Der Bursche wurde rot: "Man kann am Ende genug davon kriegen", meinte er, und Habrecht versetzte: "Das denk ich. Wenn sich einer Prügel geholt hat und im Anfang auch trotzt und sagt: Nur zu! – endlich wird's ihm doch genug, und dann sagt er: Hört auf! Aber just da packt diejenigen, die zuschlagen, erst die rechte Passion. Wie geht's denn mir und wie lange ist's denn bei mir her, daß ich gelacht habe, wenn die Leut gekommen sind und mich gebeten haben, ich soll machen, daß der Hagel ihr Feld oder der Blitz ihre Scheuer verschont? Es hat mir geschmeichelt.. Oh, lieber Mensch... und heute möchte ich jedem Esel um den Hals fallen, der nichts anderes von mir glaubt, als daß ich so dumm bin wie er selbst."

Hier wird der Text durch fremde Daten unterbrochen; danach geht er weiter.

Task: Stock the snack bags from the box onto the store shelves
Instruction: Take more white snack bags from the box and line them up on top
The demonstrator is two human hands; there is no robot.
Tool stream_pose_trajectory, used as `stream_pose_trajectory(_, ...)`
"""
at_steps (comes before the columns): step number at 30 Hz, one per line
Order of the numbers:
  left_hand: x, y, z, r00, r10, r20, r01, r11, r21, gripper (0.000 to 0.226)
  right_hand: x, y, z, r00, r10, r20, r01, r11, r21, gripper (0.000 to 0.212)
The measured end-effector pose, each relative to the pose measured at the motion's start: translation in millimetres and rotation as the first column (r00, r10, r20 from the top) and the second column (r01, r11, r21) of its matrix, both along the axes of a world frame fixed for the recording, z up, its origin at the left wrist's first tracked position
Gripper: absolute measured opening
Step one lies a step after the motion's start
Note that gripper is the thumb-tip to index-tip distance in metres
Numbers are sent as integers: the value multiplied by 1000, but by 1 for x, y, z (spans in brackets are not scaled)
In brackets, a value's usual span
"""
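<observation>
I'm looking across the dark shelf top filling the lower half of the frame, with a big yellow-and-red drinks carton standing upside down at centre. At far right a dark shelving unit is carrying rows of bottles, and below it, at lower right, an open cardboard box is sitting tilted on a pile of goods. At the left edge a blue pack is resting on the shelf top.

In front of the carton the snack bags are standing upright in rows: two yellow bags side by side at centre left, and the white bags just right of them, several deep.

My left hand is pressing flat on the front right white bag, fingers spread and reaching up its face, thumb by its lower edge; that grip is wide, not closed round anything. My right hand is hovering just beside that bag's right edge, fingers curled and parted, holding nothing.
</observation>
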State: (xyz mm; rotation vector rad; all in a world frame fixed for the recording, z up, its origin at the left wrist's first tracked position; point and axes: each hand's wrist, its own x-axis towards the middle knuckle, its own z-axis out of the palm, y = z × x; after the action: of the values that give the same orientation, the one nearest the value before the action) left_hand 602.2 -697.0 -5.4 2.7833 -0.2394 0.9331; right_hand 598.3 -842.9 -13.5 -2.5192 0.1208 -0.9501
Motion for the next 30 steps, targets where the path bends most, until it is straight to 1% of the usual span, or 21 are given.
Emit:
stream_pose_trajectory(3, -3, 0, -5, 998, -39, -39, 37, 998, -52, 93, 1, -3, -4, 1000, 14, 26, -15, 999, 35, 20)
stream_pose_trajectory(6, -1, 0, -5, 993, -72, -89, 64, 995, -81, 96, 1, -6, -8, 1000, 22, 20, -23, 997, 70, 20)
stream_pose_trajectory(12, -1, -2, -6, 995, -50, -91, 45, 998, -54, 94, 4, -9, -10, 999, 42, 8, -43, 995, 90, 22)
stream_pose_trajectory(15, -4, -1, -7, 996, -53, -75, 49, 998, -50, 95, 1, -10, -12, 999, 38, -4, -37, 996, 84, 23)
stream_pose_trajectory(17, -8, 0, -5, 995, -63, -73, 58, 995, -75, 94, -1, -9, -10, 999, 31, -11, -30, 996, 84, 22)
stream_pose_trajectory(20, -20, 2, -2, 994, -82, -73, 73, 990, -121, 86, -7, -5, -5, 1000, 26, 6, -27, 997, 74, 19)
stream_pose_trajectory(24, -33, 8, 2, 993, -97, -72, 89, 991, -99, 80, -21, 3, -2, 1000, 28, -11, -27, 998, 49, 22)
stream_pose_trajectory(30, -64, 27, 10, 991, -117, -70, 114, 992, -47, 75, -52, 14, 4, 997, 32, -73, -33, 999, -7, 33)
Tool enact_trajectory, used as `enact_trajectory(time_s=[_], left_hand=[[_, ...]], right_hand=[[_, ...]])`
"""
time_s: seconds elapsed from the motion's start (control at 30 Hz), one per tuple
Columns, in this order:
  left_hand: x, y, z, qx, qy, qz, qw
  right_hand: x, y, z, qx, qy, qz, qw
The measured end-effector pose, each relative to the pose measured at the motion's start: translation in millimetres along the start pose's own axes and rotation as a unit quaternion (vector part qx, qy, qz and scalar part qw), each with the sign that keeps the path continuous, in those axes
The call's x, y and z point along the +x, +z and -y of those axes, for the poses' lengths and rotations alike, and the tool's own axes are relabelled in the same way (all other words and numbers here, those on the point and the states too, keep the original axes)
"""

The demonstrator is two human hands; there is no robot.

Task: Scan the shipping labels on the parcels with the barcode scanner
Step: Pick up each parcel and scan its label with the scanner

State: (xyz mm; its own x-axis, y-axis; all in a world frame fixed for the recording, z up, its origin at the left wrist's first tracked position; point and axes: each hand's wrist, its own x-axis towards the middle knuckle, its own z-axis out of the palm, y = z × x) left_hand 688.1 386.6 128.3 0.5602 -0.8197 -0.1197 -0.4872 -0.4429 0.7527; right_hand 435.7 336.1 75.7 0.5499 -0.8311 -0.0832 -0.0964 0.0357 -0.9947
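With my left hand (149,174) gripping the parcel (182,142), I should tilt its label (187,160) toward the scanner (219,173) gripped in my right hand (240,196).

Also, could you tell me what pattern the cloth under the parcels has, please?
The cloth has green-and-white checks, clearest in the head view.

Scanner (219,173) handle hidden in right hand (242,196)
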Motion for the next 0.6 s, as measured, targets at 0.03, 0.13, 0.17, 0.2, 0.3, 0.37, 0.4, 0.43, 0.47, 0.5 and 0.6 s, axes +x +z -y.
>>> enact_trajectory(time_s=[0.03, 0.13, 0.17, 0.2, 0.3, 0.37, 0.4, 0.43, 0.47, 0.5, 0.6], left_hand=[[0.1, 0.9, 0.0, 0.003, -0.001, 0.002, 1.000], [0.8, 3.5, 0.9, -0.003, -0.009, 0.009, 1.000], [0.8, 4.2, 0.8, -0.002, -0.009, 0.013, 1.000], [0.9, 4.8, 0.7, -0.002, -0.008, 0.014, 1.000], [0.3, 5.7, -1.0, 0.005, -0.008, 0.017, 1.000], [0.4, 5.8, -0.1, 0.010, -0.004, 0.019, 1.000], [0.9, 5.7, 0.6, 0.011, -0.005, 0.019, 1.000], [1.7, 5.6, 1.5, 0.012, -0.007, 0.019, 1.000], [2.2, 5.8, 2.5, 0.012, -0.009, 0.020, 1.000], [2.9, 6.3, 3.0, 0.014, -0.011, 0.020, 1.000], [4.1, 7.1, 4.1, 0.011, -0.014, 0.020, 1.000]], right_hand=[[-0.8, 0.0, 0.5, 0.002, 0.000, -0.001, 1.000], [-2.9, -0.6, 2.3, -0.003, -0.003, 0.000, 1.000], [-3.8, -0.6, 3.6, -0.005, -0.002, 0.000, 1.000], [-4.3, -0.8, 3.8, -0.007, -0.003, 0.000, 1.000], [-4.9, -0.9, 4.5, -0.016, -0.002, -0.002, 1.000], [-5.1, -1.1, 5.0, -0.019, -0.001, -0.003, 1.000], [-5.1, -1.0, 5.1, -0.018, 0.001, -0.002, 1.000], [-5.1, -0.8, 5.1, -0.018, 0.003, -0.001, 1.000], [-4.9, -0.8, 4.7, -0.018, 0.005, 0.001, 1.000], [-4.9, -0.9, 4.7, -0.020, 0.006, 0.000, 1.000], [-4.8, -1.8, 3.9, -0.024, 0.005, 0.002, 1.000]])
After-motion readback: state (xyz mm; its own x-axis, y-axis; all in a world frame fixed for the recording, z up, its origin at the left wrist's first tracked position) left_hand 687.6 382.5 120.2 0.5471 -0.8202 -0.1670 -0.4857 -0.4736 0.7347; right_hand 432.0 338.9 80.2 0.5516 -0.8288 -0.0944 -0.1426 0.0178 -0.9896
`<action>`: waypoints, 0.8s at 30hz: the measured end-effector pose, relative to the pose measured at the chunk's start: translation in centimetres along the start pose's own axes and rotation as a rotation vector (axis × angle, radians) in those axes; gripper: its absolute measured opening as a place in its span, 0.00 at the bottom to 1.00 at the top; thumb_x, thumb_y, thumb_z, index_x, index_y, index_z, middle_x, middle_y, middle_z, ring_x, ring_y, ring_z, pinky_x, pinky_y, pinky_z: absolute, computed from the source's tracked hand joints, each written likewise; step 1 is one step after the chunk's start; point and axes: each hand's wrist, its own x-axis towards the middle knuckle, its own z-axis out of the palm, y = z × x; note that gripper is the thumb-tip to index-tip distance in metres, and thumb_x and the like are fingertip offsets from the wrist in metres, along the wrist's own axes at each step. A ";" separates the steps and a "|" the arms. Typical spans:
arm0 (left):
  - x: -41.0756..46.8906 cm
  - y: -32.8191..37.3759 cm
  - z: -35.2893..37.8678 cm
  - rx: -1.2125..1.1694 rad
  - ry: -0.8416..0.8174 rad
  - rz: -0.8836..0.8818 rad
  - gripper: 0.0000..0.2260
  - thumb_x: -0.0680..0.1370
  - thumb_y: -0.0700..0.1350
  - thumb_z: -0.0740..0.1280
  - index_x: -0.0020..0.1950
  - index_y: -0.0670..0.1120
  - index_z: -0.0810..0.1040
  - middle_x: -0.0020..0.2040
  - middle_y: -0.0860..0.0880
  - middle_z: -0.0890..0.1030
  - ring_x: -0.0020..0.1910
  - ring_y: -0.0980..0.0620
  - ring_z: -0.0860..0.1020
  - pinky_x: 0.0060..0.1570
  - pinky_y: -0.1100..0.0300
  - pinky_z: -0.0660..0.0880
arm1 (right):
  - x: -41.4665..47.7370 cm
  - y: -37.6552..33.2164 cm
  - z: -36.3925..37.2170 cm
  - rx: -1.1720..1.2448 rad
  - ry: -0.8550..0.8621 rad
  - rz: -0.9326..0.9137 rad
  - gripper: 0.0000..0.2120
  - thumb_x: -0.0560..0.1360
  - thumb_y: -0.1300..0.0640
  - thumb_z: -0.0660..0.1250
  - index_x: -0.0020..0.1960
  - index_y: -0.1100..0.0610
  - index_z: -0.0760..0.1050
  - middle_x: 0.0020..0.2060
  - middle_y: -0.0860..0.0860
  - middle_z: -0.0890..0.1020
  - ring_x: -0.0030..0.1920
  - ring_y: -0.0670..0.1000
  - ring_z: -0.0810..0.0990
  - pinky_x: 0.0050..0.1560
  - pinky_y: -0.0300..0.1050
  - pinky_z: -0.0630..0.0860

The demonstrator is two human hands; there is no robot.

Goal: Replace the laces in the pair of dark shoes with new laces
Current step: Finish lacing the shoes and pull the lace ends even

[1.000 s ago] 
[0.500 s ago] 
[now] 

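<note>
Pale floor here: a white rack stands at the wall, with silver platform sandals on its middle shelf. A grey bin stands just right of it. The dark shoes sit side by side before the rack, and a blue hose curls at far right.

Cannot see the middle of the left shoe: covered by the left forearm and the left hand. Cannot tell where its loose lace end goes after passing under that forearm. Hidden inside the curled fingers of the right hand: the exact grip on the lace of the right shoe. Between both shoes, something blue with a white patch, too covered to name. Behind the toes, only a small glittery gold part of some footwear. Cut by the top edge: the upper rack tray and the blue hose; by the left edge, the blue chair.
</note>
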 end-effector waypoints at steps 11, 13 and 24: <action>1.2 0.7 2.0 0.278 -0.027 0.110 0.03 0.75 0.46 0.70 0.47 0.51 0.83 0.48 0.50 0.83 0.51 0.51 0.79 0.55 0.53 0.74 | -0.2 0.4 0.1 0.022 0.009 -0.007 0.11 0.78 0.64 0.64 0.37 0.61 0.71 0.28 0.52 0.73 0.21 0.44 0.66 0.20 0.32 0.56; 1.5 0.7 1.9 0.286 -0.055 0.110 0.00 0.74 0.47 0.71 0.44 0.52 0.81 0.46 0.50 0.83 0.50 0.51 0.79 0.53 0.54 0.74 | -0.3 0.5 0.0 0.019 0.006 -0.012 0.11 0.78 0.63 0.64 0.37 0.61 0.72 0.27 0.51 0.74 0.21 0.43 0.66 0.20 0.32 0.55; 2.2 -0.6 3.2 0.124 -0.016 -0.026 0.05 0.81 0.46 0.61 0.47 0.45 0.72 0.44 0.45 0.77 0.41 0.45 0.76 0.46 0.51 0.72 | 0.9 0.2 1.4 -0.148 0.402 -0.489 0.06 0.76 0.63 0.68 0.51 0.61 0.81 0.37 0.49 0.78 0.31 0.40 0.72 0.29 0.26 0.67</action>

Im Wirtshaus berieten derweil die Bauern über den Verkauf der Sandgrube an Pavel. Anton der Schmied, um seine Meinung befragt, befürwortete die Sache.

Auf ihn hatte die Schuldlosigkeitserklärung, die Pavel von Amts wegen ausgestellt worden, Eindruck gemacht und das Gutachten der Sachverständigen ihn in dem Zweifel befestigt, den er von Anfang her an der Leichtigkeit der Gifte gehegt. Sein Rat war: Man verkaufe dem Buben die Grube; er hat Geld, er soll zahlen.

Der Vorschlag ging durch.

Pavel wurde mündig gesprochen und erwarb die Sandgrube zu hohem Preis, nachdem ihm begreiflich gemacht worden, daß die Gemeinde, welcher er ohnehin seit sieben Jahren im Beutel lag, am wenigsten ihm etwas schenken könne.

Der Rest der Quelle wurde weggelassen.